0

I am doing tests with elastic search in indexing wikipedia's topics.

Below my settings.

Results I expect is to have first result matching the exact string - especially if string is made by one word only.

Instead:

Searching for "g"

curl "http://localhost:9200/my_index/_search?q=name:g&pretty=True"

returns [Changgyeonggung, Lopadotemachoselachogaleokranioleipsanodrimhypotrimmatosilphioparaomelitokatakechymenokichlepikossyphophattoperisteralektryonoptekephalliokigklopeleiolagoiosiraiobaphetraganopterygon, ..] as first results (yes, serendipity time! that is a greek dish if you are curious [http://nifty.works/about/BgdKMmwV6B3r4pXJ/] :)

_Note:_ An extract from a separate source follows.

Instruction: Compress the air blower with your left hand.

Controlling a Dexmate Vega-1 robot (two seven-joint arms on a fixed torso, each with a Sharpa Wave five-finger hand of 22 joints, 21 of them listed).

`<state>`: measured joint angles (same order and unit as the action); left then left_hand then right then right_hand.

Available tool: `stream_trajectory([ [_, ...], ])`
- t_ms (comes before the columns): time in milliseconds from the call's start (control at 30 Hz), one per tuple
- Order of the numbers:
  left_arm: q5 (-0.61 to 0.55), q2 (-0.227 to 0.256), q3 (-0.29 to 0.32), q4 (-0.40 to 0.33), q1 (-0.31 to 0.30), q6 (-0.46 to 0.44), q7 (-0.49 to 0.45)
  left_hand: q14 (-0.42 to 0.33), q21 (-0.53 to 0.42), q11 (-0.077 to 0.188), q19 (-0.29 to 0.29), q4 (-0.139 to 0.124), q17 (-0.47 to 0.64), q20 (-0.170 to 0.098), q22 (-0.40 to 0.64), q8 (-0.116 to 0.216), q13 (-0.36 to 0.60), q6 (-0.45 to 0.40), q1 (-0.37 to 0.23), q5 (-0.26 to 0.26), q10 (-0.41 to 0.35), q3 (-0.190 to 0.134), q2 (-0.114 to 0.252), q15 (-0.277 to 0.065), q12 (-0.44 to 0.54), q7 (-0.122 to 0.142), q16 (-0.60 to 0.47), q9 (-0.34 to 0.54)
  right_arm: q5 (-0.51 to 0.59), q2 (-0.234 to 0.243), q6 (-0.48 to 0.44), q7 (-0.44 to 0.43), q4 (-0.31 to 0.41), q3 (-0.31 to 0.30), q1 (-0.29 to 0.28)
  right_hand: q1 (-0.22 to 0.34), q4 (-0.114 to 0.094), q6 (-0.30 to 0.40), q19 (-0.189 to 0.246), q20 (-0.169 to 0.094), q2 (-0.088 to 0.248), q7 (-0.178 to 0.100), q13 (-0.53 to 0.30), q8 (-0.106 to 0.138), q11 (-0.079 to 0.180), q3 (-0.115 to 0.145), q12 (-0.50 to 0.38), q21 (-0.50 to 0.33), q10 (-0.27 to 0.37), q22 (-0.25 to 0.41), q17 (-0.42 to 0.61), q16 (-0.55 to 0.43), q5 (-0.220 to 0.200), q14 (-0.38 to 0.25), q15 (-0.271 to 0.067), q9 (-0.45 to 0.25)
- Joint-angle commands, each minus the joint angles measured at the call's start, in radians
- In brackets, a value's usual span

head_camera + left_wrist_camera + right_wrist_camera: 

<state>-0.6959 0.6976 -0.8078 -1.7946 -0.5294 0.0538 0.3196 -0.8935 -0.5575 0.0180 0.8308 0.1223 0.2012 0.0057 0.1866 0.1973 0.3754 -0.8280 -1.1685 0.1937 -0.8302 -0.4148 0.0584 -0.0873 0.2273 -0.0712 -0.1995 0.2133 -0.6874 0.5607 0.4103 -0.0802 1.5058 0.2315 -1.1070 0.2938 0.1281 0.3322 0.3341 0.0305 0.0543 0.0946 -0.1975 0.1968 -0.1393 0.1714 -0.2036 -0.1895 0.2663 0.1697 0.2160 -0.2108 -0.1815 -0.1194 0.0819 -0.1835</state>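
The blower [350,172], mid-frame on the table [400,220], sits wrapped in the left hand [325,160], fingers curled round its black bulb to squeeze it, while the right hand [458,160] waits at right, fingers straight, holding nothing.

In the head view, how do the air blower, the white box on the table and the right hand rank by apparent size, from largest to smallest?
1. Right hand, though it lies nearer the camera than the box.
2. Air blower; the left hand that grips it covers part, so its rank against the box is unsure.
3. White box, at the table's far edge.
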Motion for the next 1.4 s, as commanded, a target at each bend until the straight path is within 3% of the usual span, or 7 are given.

I thought because the results weight more "G" letters respect to other words.. but:

Searching for "google":

curl "http://localhost:9200/my_index/_search?q=name:google&pretty=True"

returns

[Googlewhack, IGoogle, Google+, Google, ..] as first results, and I would expect Google to be the first.

What is wrong in my settings for not hitting exact keyword if exists?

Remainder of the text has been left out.